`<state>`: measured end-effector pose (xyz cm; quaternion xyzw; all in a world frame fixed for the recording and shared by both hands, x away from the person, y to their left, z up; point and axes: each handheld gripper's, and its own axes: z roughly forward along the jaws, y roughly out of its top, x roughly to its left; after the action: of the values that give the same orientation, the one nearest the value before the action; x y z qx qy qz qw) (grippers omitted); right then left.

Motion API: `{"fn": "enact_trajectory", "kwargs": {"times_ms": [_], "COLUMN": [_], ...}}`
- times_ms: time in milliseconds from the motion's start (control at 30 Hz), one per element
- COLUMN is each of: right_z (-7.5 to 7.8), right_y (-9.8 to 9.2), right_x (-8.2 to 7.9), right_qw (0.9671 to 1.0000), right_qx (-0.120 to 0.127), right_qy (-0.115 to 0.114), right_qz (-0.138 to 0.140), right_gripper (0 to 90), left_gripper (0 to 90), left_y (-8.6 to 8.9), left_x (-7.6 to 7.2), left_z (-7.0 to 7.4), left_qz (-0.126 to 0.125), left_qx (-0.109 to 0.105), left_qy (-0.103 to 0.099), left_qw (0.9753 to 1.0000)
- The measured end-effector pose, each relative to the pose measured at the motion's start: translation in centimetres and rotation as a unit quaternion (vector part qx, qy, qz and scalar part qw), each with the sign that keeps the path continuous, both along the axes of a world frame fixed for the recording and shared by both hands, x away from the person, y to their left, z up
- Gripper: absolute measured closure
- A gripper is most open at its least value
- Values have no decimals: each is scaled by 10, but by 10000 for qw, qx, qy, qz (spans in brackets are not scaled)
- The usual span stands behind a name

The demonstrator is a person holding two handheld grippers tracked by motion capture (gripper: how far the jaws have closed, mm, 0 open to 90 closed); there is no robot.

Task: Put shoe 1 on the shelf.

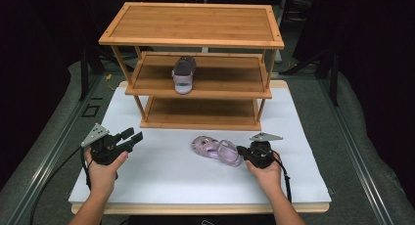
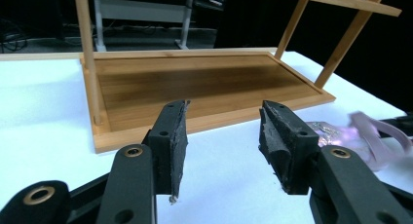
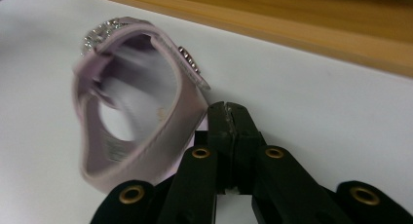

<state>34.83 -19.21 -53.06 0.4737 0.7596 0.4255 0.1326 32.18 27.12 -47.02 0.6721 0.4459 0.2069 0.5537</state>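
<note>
A lilac sandal [image 1: 217, 150] with a glittery front lies on the white board [image 1: 171, 181] in front of the wooden shelf rack [image 1: 193, 24]. My right gripper [image 1: 242, 150] is at its heel end. In the right gripper view the jaws [image 3: 228, 107] are pressed together with nothing visible between them, and the sandal's heel strap [image 3: 180, 117] runs against their left side. My left gripper [image 1: 134, 135] is held over the board's left part, open and empty [image 2: 224, 109]. A second sandal [image 1: 184, 74], grey and lilac, stands on the rack's middle shelf.
The rack's bottom shelf [image 2: 195, 83] is bare and lies just ahead of the left gripper; its top shelf is bare too. The sandal [image 2: 350, 134] shows at the right edge of the left gripper view. Grey padding surrounds the board.
</note>
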Motion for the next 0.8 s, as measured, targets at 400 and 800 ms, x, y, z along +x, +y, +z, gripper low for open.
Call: {"fn": "enact_trajectory", "kwargs": {"times_ms": [400,800], "right_z": [-9,14], "right_y": [15,19], "right_x": [-25,-47], "right_qw": [9977,9958], "right_qx": [-175,-883], "right_qy": [469,54], "right_qz": [450,214], "right_gripper": [887,613], "left_gripper": [525,497], "left_y": [-5,-2], "left_x": [1,4], "left_z": [-6,-16], "left_qz": [-58,43], "left_qx": [162,293], "left_qy": [108,267], "left_qw": [9998,9992]}}
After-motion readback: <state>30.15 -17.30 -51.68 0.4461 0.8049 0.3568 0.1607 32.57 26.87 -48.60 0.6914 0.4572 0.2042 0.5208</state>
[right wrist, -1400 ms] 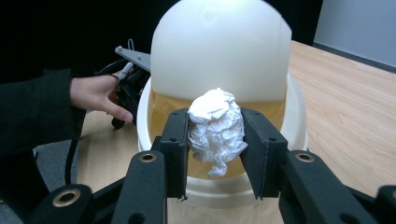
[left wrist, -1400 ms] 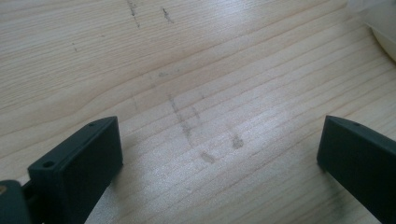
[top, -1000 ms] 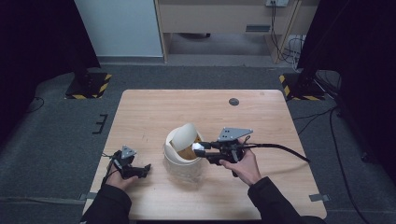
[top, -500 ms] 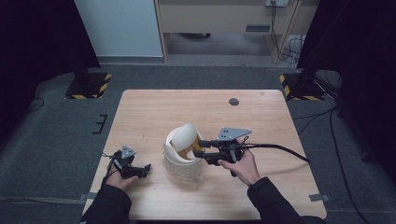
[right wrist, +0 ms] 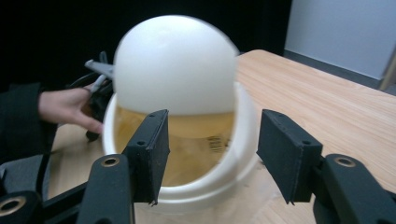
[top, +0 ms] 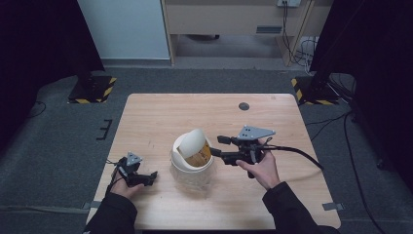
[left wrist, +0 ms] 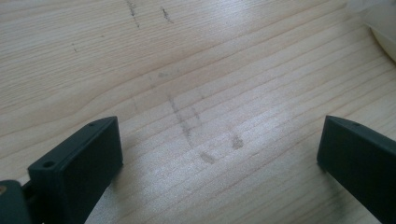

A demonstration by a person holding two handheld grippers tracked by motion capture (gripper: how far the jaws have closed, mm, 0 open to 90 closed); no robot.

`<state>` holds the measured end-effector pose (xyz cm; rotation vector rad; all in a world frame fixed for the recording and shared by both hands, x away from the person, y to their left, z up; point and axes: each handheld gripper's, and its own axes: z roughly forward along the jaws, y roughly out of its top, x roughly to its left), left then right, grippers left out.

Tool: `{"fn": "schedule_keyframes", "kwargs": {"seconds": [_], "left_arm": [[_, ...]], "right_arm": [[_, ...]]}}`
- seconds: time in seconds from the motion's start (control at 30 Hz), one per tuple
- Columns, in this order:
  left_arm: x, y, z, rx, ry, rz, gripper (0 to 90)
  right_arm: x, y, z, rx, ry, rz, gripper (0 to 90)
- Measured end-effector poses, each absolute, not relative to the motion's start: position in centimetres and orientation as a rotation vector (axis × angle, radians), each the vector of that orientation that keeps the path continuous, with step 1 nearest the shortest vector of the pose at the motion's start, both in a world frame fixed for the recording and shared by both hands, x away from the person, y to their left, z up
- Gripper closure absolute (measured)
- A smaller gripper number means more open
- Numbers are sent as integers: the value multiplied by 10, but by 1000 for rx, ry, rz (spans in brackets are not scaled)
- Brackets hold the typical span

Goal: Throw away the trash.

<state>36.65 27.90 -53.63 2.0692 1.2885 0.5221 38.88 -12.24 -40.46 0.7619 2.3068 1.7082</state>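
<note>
The right gripper (top: 215, 146) hovers at the rim of the white bin (top: 192, 165), which stands near the table's (top: 160, 117) front middle; its jaws are spread wide and hold nothing, and the swing lid (right wrist: 175, 65) is tipped up, so the step looks like working that lid or reaching inside. Next it likely needs to ease forward, centred on the opening, without knocking the light bin over. Inside, a yellowish liner or bag shows, its contents unclear; the left gripper (top: 148, 176) rests wide open and empty on the table, well left of the bin.
</note>
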Motion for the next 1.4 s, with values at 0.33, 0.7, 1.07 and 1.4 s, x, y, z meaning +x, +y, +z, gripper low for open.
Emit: {"fn": "schedule_keyframes", "kwargs": {"seconds": [0.33,0.7,1.07,1.4], "left_arm": [[366,279,-536,2069,1288,522,0],[366,279,-536,2068,1288,523,0],[366,279,-536,2068,1288,523,0],[366,279,-536,2067,1288,521,0]], "right_arm": [[402,-152,-414,884,2241,1638,343],[415,-183,-447,1024,2243,1466,284],[425,-216,-485,1170,2235,1277,253],[433,-244,-507,1261,2204,1113,177]]}}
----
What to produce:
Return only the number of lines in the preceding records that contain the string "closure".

Written reply:
2